「1000円ステーキ定食」が成り立つ仕組み
まず人件費は注文精算システムのDXをはじめ、セルフサービス化を徹底。その分原価率を上げることができる。上がった原価率の分は、回転率を上げ、客数を稼ぐことで補う。
回転率を上げると言っても、滞在時間に制限を設けるわけではない。スピード提供によって、客の待ち時間を減らすのだ。これなら客と店、双方にメリットがある。
スピード提供の仕組みは次の通りだ。
まず、販売機の注文内容は即時に厨房へと自動伝達される。すぐに、あらかじめ火を通しておいた肉を焼き始めるので、客が受け取りに来るころにはほとんど出来上がっている。なお、あらかじめ火を通す方法は社外秘だが、これによりスピード化だけでなく、肉が柔らかくなるメリットもあるそうだ。
「肉と米」の原価率は約50%と高い
標準は「1〜3分」だが、店によってはもっと早いことも。店舗が小さく、忙しい新橋店では30秒ぐらいで出てくるそうだ。
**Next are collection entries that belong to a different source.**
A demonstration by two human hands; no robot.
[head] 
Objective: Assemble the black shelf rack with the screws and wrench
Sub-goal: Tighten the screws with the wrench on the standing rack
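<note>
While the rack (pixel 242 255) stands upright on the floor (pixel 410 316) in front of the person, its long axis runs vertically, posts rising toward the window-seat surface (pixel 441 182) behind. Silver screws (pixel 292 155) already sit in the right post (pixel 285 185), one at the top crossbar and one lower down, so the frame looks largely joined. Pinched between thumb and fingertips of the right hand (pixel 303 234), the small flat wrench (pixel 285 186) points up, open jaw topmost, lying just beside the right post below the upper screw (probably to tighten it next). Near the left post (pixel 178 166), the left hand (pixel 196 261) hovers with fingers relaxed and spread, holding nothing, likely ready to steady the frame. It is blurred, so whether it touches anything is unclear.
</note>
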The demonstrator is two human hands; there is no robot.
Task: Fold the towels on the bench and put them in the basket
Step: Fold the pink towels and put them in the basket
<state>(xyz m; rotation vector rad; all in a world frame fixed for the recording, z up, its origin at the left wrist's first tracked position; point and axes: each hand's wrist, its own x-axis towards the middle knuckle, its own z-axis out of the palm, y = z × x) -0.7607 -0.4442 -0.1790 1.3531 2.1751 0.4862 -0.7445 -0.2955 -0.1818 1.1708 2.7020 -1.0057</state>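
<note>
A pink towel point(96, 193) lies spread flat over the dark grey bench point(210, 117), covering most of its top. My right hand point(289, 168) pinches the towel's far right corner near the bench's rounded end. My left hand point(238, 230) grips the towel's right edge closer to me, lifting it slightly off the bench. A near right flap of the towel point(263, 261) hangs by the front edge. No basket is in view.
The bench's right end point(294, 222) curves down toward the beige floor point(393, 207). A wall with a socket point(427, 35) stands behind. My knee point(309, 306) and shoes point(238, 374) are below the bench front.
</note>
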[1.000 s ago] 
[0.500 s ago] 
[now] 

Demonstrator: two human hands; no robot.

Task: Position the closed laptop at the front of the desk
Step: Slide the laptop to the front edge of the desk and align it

このように仕組みを明らかにしてしまうと、すぐに真似できるのでは、と心配になる。しかし、「これまで真似されていないし、その可能性も低い」と佐藤氏。
「あみやき亭の全体のシステムと連動しているからこそ、利益を出すことができます。ほかがやっても儲からないでしょう」
それもそのはずで、「肉と米」の原価率は約50%。ご飯を6杯もおかわりする人もいる。また物価高騰、とくに米や卵の値上がりや品薄は今でも頭が痛い問題だ。
「おかわりをたくさんなさるお客様ばかりだとやっていけませんが、そうでないお客様もいらっしゃいます。値上がりにより収益性も下がってきてはいますが、お客様が入ってくれれば手のうちようはあると考えています」
例えば高付加価値メニューなどを打ち出すのも対策の一つだそうだ。